» Aim of the task
Show every line below where "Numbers" appears.

» Data extract
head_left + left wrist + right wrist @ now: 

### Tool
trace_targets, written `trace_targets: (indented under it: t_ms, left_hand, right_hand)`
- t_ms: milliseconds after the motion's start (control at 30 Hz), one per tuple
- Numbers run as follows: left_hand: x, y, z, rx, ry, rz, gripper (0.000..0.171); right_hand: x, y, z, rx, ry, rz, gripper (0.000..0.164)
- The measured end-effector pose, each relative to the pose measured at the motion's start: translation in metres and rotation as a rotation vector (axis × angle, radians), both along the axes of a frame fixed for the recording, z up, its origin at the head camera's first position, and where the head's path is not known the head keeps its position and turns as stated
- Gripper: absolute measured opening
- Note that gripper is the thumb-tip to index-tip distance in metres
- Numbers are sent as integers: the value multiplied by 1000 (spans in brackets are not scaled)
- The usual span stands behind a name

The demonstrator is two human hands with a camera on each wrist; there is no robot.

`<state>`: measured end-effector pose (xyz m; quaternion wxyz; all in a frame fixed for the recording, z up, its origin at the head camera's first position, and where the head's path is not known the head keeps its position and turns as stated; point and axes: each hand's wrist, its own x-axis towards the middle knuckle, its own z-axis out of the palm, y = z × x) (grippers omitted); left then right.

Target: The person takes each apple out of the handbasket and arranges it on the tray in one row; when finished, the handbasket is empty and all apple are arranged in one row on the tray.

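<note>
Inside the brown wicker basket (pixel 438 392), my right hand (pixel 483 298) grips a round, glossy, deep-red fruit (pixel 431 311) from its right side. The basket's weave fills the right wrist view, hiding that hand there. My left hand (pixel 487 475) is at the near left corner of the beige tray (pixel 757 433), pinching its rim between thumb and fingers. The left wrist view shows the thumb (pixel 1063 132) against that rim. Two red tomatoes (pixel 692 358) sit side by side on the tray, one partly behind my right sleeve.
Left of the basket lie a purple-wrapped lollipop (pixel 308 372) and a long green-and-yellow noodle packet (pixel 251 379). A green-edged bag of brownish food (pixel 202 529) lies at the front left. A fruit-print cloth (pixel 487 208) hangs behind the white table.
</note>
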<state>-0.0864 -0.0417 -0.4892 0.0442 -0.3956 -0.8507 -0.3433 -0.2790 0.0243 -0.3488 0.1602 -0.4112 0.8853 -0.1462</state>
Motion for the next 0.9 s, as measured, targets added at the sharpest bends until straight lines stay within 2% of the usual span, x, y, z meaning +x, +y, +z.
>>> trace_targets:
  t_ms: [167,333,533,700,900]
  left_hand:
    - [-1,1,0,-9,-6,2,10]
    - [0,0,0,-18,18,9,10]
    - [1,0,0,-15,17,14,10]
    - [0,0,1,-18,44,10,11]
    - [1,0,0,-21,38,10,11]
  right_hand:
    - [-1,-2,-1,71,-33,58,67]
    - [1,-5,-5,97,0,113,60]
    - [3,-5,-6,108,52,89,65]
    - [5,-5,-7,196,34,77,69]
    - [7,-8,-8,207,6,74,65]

» Exercise solution
- Numbers run as follows: left_hand: x, y, z, rx, ry, rz, gripper (0.000..0.171); right_hand: x, y, z, rx, ry, rz, gripper (0.000..0.164)
- Numbers are sent as integers: the value multiplied by 1000 (spans in brackets are not scaled)

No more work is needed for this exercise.